Mit Oz (dem Freund der Hauptfigur Samuel) lässt Wolff ein Stück zeitgenössischer Geschichte durchschimmern. Die damalige Diktatur in Rumänien mit allem, was dazugehörte – Verachtung, Flucht, Traumata – sind im entsprechenden Kapitel sehr präsent. (Nathalie Reichel, RZ vom 24. 2. 23)
Armin Zwerger (14. März, Kellertheater, Moderation Valentin Herzog) stellt seinen eben erschienenen Roman "Basler Blutgericht" vor, der auf ungemein anschauliche und lebendige Weise von vier Männern erzählt, die während der Hunger- und Krisenjahre am Ende der Napoleonischen Herrschaft (1814/15) in den Verdacht geraten, für zahlreiche Einbrüche und Raubüberfälle verantwortlich zu sein. Nach einem durch Folter erzwungenen Geständnis werden drei von ihnen als abschreckendes Exempel hingerichtet.
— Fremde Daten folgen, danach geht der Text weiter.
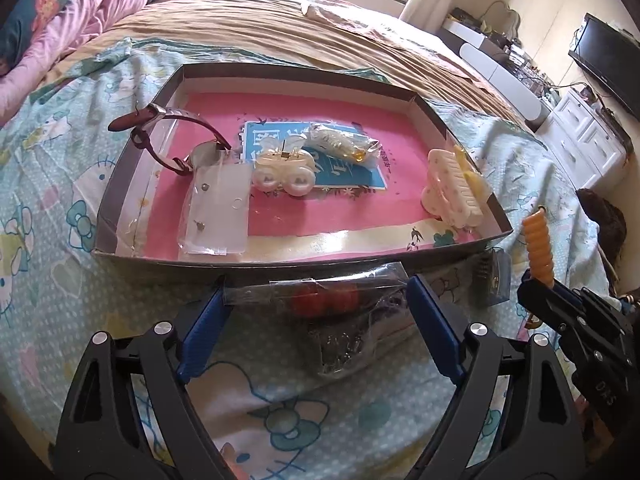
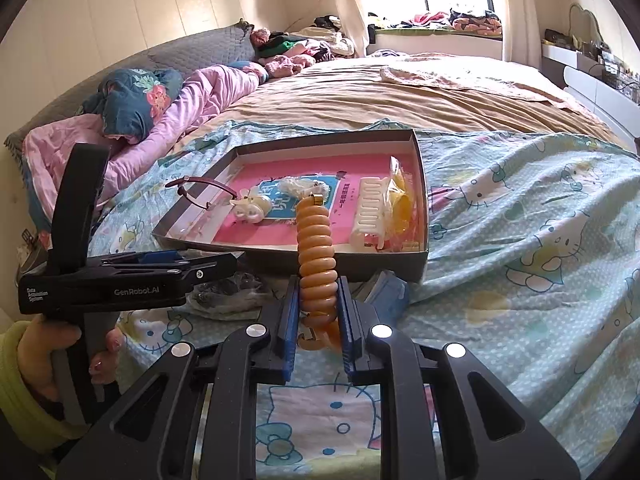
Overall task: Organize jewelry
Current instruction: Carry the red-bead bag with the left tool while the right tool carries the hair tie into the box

Was zwangsläufig ein trauriges Ende nehmen muss, ist keineswegs einfach eine trostlose Tragödie, sondern in erster Linie ein einfühlungsvoll und nicht ohne Schalk erzähltes, hoch authentisches und mit zahlreichen historischen Figuren und verbrieften Fakten verwobenes Sittengemälde der Zeit zwischen 1796 und 1819. (Rolf Spriessler, RZ vom 17. 3. 2023)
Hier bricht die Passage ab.